For the records that follow, say how many lines have the word "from" in them. Write the number and nothing more.

== Recorded data

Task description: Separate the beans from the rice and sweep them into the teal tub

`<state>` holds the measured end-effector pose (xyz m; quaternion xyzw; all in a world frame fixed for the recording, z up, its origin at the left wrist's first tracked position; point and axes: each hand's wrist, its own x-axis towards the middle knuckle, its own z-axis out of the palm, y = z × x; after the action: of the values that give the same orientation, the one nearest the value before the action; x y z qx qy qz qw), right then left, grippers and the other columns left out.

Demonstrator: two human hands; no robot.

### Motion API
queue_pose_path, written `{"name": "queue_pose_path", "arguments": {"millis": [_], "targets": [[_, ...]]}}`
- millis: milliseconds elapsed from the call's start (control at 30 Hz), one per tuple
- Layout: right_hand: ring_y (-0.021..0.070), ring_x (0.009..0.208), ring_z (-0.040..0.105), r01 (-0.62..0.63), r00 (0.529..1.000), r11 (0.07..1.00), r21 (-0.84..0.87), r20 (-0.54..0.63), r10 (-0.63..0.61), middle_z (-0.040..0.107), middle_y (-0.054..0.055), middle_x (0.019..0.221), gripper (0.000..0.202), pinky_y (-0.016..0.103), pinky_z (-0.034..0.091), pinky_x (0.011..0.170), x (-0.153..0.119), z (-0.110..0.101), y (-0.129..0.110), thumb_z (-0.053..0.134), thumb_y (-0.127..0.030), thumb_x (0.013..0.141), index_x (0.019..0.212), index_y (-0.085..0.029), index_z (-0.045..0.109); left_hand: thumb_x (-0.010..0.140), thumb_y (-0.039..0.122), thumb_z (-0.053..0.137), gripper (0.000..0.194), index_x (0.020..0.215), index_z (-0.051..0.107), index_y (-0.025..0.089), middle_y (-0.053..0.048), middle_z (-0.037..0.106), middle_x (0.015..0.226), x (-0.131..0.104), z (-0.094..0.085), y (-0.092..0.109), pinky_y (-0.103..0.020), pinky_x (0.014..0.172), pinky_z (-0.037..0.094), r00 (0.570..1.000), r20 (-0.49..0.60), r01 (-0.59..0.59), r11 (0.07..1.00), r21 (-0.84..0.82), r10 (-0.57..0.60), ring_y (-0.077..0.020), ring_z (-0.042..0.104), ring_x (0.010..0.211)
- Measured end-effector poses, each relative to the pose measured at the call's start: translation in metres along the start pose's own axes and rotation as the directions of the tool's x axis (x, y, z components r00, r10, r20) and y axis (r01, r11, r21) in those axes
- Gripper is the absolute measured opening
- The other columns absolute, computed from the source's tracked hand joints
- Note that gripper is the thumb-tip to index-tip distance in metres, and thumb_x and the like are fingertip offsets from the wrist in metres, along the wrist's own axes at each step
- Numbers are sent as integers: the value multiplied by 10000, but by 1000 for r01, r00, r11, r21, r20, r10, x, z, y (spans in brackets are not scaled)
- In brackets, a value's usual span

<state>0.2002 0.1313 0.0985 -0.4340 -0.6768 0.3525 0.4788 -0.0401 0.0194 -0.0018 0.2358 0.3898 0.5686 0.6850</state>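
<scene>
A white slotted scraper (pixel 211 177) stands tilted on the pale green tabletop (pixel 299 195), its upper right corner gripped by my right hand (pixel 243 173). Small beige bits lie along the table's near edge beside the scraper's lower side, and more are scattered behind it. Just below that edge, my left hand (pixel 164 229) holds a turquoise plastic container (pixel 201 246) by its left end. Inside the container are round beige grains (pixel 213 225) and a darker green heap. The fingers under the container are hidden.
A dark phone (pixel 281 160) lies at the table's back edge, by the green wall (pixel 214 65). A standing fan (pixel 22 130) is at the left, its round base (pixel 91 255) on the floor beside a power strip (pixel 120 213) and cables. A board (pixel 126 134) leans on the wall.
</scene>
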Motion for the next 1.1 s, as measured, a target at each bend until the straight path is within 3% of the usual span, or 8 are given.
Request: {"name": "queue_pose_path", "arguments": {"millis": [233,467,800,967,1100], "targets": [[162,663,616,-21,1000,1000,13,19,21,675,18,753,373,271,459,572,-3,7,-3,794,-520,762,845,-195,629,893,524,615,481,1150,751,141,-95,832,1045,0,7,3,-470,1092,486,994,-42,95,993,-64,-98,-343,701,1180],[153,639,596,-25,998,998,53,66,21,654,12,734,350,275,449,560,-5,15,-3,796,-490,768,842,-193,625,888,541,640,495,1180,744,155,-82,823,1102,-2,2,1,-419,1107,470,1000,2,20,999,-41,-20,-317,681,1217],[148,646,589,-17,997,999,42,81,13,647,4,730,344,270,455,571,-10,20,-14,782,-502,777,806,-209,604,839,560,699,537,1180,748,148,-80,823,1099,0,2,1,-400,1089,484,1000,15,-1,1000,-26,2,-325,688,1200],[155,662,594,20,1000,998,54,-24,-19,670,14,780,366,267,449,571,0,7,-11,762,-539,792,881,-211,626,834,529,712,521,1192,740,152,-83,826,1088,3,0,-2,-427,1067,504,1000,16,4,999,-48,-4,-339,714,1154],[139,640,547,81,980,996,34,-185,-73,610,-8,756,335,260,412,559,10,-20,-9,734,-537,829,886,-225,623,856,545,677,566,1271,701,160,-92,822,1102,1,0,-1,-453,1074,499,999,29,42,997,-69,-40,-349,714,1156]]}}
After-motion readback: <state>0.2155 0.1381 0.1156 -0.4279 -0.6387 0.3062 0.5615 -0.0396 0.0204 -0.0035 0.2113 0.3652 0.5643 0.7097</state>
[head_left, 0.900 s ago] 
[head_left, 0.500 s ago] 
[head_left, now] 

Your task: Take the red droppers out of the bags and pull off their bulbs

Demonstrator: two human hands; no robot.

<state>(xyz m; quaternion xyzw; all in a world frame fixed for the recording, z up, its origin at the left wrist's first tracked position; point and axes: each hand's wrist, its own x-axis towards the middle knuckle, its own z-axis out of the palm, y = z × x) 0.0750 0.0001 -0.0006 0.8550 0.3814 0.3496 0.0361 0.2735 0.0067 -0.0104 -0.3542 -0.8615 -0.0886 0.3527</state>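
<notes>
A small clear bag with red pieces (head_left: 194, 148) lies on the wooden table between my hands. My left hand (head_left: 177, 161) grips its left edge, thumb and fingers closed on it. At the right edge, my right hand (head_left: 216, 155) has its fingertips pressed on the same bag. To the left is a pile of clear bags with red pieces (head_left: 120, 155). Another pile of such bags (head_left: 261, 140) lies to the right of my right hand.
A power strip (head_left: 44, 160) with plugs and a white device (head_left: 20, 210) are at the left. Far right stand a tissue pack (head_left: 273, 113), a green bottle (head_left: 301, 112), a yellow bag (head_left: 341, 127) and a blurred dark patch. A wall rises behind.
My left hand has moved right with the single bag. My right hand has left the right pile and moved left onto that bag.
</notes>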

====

### Completed task
4